An optical transport network (OTN) is a digital wrapper that encapsulates frames of data, to allow multiple data sources to be sent on the same channel. This creates an optical virtual private network for each client signal.

ITU-T defines an optical transport network as a set of optical network elements (ONE) connected by optical fiber links, able to provide functionality of transport, multiplexing, switching, management, supervision and survivability of optical channels carrying client signals. An ONE may re-time, re-Amplify, re-shape (3R) but it does not have to be 3R it can be purely photonic. Unless connected by optical fibre links, it shall not be OTN. Mere functionality of switching, management, supervision shall not make it OTN, unless the signals are carried through optical fibre.

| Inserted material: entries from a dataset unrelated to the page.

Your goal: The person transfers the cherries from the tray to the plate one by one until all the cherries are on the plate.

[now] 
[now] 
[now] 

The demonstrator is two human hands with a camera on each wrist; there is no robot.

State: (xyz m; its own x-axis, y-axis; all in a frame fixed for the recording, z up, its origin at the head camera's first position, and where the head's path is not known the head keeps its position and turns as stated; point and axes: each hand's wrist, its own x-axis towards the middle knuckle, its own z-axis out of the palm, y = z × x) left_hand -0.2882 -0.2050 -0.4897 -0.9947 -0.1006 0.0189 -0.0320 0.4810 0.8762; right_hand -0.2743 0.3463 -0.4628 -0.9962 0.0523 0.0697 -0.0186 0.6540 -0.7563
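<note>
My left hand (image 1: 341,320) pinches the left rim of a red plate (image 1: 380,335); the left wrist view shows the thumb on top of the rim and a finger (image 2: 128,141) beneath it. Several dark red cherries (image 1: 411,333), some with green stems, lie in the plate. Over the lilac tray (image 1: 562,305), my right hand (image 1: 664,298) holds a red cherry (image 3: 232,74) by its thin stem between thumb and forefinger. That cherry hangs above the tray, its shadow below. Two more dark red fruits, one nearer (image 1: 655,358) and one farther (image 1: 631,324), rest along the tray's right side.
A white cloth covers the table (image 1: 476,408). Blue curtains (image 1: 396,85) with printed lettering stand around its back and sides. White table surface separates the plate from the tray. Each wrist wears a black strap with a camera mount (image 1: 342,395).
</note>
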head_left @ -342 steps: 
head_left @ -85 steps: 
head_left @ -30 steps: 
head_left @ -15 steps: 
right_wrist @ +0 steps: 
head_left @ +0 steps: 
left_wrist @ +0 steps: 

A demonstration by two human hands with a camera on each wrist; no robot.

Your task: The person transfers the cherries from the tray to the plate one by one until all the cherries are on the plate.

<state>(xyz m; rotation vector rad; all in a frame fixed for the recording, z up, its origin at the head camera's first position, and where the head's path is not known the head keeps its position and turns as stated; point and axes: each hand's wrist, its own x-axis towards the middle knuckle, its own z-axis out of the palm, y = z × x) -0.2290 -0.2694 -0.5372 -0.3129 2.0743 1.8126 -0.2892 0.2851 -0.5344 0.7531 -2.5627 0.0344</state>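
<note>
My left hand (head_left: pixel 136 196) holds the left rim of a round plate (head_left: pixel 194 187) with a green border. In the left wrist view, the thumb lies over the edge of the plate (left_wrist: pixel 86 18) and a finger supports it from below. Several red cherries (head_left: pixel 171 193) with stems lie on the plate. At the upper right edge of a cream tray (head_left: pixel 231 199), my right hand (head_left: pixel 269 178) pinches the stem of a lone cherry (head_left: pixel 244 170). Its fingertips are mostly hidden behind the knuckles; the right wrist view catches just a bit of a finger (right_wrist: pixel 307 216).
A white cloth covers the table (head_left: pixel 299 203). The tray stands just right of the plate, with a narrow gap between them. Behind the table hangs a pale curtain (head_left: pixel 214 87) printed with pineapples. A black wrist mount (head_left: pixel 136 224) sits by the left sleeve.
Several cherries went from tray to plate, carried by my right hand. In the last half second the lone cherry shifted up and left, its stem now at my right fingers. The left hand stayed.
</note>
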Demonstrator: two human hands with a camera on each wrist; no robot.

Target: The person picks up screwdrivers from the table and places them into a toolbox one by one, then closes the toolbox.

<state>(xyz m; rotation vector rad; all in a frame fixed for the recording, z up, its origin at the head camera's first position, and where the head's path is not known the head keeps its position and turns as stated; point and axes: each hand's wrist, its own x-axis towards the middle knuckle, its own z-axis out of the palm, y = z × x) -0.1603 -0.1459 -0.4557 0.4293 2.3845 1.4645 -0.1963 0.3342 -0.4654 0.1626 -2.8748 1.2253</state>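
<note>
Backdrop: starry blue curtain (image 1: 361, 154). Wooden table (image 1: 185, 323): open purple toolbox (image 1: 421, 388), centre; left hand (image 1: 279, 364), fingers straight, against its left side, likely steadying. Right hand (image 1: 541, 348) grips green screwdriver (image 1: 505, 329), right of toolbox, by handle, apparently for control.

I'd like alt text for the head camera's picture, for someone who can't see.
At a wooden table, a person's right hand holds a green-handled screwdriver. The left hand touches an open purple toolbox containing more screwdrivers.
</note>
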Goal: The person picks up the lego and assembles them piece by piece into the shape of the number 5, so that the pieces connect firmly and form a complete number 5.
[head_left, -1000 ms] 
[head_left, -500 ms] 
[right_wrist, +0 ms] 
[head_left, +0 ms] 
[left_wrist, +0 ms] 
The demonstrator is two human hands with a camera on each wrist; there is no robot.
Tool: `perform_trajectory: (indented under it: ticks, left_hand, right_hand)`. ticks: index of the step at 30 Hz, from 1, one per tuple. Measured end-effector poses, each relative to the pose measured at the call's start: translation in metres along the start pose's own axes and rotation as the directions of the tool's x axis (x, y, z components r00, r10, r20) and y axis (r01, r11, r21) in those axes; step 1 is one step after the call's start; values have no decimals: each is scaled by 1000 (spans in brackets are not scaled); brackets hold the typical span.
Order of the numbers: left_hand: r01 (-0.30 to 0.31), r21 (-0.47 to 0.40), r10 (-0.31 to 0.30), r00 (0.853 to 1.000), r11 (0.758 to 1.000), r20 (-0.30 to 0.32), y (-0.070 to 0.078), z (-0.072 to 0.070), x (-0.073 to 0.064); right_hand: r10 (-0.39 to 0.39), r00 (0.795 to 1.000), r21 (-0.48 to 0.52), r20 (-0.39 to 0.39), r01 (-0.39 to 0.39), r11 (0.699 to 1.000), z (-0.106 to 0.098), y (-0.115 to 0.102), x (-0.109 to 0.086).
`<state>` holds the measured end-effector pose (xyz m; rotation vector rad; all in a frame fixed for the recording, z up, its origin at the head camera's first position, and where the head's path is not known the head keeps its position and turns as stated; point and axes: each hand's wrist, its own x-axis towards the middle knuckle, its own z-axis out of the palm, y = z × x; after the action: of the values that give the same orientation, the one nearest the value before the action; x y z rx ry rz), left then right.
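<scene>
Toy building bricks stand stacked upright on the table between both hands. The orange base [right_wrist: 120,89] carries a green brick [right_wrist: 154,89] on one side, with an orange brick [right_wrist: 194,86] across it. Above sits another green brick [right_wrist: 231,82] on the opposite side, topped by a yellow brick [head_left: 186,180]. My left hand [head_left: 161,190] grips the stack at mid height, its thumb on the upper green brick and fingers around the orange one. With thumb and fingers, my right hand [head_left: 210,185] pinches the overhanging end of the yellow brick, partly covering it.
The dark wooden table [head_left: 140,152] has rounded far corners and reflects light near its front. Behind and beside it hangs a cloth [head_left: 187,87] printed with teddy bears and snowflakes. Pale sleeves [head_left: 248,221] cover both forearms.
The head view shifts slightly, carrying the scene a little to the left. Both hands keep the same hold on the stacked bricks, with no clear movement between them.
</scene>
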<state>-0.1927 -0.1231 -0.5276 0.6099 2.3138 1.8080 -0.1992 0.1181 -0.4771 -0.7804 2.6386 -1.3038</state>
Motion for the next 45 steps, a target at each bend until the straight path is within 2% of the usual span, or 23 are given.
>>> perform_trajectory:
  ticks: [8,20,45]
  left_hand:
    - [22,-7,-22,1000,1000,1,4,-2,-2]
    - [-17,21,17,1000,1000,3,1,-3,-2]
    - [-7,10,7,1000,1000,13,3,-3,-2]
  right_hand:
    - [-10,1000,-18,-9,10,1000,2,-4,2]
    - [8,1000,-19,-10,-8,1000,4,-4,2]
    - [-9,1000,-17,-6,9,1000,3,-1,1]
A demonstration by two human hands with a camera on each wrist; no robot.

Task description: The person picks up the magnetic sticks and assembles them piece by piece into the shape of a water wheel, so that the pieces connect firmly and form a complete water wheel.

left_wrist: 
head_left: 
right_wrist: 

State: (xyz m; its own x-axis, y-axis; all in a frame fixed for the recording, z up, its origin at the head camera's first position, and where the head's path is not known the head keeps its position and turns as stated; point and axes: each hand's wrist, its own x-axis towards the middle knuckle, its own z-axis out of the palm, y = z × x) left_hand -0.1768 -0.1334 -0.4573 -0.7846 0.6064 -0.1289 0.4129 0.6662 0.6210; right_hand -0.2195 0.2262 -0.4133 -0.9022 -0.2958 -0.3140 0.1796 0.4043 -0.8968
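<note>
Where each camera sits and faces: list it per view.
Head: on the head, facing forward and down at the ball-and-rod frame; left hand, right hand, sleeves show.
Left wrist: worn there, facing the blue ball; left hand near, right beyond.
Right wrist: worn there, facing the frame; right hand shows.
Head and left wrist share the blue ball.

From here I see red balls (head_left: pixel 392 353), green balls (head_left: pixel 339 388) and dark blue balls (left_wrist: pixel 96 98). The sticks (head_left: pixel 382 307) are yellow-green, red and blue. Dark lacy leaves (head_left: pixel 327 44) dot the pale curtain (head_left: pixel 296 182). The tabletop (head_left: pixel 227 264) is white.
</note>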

Comparing OTN and SONET/SDH

Standards

OTN was designed to provide higher throughput (currently 400G) than its predecessor SONET/SDH, which stops at 40Gbit/s, per channel.

ITU-T Recommendation G.709 is commonly called Optical Transport Network (OTN) (also called digital wrapper technology or optical channel wrapper). As of December 2009, OTN has standardized the following line rates.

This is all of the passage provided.